To me this is the strongest form of satire, where the peculiarities of a system are highlighted, yet we still feel for the characters that move within that system. The writing surpasses ‘just’ being satire, it becomes great fiction.

I kept thinking about that story for a long time, about how technically accomplished I thought it was, how the elements all seem to fall into place.

I wish Fyfe had written more, featuring Benjamin Day and his world, although as a writer you tend to want to move on, forever focusing on the new.

I thought about writing a follow-up to “Murder Charge” for this piece. It would’ve been told from the persective of a young woman, called Sam. It’s five years after the Mark Brandon incident, and Ben is the only one still working for GameTime, others having moved on to new careers at other sites, in game development or in community management. He feels inadequate, left behind and has decided he wants to be a real writer, whatever that means. He tries writing a roman ^^ƒÂ  clef about the world of games journalism. He asks his girlfriend to read it. This girlfriend is the aforementioned Sam, and she is a PR rep at a major games company and although she is fond of Ben, she’s unsure whether she loves him (she’s also unsure whether this really matters to her). She has read it. She found it to be uncommonly dull. She wonders who would ever be interested in reading about the daily lives of games journalists. She wonders whether she should tell him this. And she thinks she shouldn’t.  It wouldn’t help him, it wouldn’t help her, it wouldn’t help them.

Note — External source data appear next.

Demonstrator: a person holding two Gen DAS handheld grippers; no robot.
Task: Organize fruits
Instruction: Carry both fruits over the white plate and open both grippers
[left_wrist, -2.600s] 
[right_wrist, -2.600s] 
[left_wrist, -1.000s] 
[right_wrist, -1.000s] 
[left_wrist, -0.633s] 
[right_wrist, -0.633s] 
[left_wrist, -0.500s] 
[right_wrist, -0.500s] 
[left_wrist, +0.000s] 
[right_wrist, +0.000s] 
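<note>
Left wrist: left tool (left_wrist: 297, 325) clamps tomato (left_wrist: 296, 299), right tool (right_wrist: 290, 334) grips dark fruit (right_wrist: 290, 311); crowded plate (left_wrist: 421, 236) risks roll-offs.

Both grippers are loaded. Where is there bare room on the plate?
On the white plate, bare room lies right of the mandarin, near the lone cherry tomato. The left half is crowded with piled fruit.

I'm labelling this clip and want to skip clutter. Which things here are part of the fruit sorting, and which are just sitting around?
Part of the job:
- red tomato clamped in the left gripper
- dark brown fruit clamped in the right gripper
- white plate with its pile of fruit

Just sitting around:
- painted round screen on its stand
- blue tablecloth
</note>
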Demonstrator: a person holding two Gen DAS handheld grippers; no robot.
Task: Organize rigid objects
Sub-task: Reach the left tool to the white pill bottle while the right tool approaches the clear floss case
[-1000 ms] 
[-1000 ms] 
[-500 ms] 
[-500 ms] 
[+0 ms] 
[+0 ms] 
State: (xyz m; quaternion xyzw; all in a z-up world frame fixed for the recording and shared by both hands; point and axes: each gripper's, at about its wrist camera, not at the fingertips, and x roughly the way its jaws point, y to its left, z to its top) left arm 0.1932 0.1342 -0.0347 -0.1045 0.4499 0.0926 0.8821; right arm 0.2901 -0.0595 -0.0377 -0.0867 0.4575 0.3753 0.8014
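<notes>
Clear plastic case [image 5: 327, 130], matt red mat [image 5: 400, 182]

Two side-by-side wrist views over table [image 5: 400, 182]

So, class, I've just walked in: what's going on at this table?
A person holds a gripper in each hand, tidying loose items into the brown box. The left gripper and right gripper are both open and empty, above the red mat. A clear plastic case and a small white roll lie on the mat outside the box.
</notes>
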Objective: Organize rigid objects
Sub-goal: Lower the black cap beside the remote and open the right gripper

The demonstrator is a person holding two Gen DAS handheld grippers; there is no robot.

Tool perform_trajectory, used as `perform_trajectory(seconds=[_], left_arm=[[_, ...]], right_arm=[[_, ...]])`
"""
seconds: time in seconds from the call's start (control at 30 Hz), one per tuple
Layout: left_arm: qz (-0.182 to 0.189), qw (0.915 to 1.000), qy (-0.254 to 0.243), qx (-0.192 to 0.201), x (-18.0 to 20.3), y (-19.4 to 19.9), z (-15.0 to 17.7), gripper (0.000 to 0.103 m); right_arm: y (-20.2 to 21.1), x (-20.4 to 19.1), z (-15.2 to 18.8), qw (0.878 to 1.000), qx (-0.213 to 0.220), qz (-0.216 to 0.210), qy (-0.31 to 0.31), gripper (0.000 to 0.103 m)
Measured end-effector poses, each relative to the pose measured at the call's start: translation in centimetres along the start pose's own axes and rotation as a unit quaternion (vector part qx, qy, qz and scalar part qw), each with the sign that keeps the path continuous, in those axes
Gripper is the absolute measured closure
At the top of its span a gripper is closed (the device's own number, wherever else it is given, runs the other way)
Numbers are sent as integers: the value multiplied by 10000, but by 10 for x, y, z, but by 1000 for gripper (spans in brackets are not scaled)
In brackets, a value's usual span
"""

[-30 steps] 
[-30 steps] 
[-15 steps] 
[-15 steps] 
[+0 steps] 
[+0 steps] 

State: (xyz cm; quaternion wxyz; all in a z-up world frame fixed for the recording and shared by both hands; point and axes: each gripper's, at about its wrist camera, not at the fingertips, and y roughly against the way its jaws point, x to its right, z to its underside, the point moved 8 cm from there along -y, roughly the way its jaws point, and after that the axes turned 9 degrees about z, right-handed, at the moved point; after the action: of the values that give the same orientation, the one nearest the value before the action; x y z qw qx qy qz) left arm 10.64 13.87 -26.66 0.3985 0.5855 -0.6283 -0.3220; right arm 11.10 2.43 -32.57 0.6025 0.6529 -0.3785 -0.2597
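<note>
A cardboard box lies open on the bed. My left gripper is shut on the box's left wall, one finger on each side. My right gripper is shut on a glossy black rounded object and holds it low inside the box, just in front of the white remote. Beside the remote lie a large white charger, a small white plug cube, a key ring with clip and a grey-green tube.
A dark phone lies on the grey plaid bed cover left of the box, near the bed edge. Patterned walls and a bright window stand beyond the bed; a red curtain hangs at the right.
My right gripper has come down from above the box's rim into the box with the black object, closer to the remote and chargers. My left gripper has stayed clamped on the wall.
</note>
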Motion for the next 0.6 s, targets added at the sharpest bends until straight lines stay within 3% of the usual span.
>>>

And then she tells him anyway.

I didn’t write the story. It wouldn’t have added anything, it wouldn’t have made anything clear about why the story resonated with me. In the end, I think Fyfe’s story itself does that quite perfectly.

I have wondered if I should tell Fyfe how much I have always enjoyed reading Hit Self-Destruct, how many pieces have made me laugh and made me think, a rare combination. And then I thought I’d better not, as it’s could be seen as kind of naff.

I told him anyway.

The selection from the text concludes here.